* Work task
Reproduce the records below exactly, but only between the lines holding "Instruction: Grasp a" and "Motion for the", inclusive.

* Records from a data source
================

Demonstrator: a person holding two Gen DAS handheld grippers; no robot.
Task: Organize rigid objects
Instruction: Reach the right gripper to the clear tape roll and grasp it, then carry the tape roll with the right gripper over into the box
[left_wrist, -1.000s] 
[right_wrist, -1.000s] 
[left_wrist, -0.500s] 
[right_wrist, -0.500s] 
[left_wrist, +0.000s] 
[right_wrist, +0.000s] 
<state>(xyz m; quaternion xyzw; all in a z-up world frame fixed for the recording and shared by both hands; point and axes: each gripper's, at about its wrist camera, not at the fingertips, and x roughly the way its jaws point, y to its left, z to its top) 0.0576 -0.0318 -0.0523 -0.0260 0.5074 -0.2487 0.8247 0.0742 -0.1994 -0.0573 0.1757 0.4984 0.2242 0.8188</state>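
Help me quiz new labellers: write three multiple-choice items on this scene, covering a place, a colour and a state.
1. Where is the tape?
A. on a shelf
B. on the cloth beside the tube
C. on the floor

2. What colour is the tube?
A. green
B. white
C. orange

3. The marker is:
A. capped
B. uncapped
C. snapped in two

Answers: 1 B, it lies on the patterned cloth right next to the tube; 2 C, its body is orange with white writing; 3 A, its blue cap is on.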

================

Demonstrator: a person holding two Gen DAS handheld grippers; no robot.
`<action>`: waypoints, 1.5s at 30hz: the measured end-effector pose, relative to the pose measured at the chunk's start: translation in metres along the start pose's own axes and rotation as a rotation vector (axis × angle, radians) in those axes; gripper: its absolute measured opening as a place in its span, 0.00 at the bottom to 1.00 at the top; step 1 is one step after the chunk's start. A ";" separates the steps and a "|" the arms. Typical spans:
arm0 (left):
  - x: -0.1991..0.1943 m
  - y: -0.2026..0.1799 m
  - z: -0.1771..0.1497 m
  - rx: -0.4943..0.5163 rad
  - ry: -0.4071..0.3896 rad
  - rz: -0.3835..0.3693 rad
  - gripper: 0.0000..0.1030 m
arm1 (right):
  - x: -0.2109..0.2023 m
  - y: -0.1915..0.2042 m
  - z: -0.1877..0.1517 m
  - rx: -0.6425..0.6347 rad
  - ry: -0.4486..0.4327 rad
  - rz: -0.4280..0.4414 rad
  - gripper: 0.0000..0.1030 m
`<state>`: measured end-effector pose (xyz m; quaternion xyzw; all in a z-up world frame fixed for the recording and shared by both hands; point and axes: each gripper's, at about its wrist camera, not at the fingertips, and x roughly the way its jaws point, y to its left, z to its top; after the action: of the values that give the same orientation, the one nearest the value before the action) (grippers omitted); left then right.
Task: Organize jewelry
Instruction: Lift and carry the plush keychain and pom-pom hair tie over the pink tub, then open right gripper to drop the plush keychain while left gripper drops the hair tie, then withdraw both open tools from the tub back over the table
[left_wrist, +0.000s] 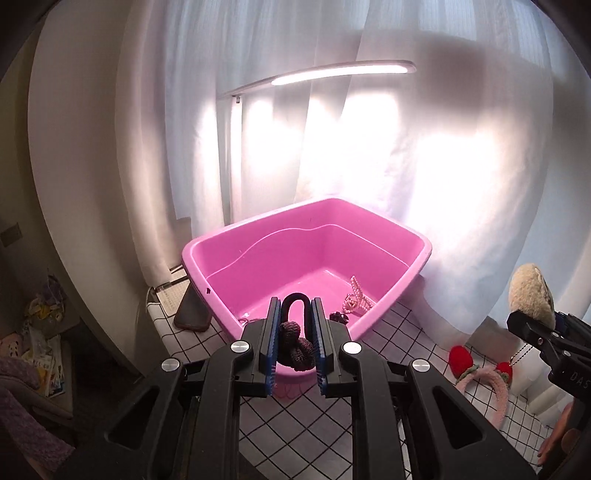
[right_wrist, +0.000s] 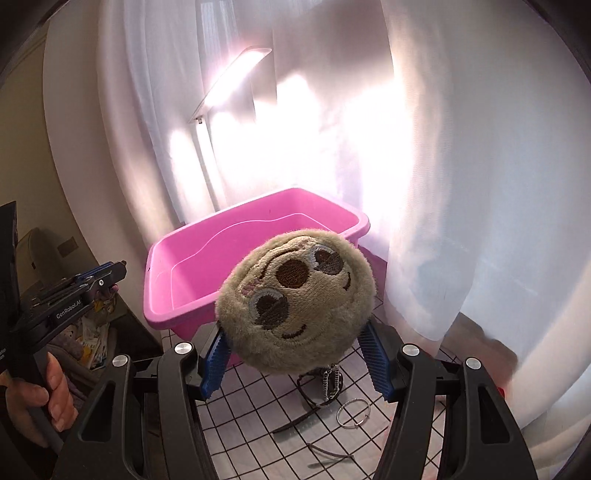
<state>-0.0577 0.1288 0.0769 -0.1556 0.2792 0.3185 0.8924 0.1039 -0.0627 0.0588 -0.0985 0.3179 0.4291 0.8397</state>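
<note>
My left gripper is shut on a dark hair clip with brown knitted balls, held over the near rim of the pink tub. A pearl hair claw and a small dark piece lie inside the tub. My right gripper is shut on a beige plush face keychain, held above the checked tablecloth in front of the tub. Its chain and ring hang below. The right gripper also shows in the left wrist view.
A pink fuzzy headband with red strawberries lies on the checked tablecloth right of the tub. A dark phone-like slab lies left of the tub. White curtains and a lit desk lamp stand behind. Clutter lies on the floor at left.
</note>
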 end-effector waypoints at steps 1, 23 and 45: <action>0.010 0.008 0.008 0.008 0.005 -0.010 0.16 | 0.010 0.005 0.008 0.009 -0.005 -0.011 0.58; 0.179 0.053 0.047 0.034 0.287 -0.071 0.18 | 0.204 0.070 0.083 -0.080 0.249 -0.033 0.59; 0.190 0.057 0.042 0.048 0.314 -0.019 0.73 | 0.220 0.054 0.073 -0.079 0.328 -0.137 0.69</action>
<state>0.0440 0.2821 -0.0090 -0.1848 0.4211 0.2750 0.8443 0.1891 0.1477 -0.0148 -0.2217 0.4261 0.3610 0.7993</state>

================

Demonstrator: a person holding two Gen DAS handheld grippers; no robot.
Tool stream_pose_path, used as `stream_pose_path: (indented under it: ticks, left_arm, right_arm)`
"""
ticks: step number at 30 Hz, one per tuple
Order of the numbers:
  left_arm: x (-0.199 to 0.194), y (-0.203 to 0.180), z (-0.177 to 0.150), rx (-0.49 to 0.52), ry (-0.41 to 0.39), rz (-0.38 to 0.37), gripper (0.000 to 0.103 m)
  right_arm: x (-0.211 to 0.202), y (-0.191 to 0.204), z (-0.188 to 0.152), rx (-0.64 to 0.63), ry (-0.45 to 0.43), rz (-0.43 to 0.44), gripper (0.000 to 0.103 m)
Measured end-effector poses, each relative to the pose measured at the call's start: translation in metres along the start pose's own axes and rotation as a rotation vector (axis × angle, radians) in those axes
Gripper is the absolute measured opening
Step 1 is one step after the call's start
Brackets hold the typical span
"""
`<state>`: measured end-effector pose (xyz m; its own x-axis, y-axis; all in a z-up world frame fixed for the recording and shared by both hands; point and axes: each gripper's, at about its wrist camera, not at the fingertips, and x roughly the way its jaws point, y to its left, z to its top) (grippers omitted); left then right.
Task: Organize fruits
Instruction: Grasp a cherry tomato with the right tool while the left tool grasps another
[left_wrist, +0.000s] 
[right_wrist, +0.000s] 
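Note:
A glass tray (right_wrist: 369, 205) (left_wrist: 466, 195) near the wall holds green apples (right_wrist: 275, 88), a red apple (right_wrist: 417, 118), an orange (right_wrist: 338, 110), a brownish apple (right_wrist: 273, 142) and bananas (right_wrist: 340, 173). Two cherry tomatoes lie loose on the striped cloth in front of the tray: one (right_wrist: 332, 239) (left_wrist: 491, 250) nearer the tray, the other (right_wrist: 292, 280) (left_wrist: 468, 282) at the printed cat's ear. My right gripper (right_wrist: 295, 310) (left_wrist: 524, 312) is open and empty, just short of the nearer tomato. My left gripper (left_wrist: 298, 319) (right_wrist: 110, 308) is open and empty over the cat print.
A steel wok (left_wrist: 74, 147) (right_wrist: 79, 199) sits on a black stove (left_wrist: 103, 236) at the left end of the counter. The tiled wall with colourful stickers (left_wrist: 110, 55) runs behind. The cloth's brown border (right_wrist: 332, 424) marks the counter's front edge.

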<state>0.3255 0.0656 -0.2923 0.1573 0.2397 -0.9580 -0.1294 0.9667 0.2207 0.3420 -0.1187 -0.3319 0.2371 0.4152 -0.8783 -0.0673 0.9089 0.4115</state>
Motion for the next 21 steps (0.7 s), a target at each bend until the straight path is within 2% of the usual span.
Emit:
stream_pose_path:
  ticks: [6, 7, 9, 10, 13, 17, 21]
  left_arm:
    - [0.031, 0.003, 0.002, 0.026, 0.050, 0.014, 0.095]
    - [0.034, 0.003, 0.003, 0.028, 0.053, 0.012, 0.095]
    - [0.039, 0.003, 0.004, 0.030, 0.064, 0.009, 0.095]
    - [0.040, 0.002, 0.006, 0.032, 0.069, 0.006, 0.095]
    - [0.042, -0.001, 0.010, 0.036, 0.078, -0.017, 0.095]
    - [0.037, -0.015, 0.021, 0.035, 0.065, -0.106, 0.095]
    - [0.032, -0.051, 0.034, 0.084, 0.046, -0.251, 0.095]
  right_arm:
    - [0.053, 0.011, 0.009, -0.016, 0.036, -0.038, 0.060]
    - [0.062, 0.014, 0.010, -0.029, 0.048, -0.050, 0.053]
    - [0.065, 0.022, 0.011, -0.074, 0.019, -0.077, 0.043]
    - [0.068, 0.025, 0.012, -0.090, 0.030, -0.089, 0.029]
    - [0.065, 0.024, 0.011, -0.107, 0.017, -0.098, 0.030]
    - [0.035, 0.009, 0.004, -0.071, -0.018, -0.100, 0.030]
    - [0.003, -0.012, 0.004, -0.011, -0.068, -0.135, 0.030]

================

* Final answer
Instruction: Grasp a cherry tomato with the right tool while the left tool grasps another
[left_wrist, +0.000s] 
[right_wrist, +0.000s] 
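Note:
A glass tray (right_wrist: 369, 205) (left_wrist: 466, 195) near the wall holds green apples (right_wrist: 275, 88), a red apple (right_wrist: 417, 118), an orange (right_wrist: 338, 110), a brownish apple (right_wrist: 273, 142) and bananas (right_wrist: 340, 173). Two cherry tomatoes lie loose on the striped cloth in front of the tray: one (right_wrist: 332, 239) (left_wrist: 491, 250) nearer the tray, the other (right_wrist: 292, 280) (left_wrist: 468, 282) at the printed cat's ear. My right gripper (right_wrist: 295, 310) (left_wrist: 524, 312) is open and empty, just short of the nearer tomato. My left gripper (left_wrist: 298, 319) (right_wrist: 110, 308) is open and empty over the cat print.
A steel wok (left_wrist: 74, 147) (right_wrist: 79, 199) sits on a black stove (left_wrist: 103, 236) at the left end of the counter. The tiled wall with colourful stickers (left_wrist: 110, 55) runs behind. The cloth's brown border (right_wrist: 332, 424) marks the counter's front edge.
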
<state>0.3255 0.0656 -0.2923 0.1573 0.2397 -0.9580 -0.1294 0.9667 0.2207 0.3420 -0.1187 -0.3319 0.2371 0.4152 -0.8783 -0.0673 0.9089 0.4115</state>
Motion for the next 21 steps (0.7 s), a target at each bend until the straight path is within 2% of the usual span.

What was asked now has a complete answer.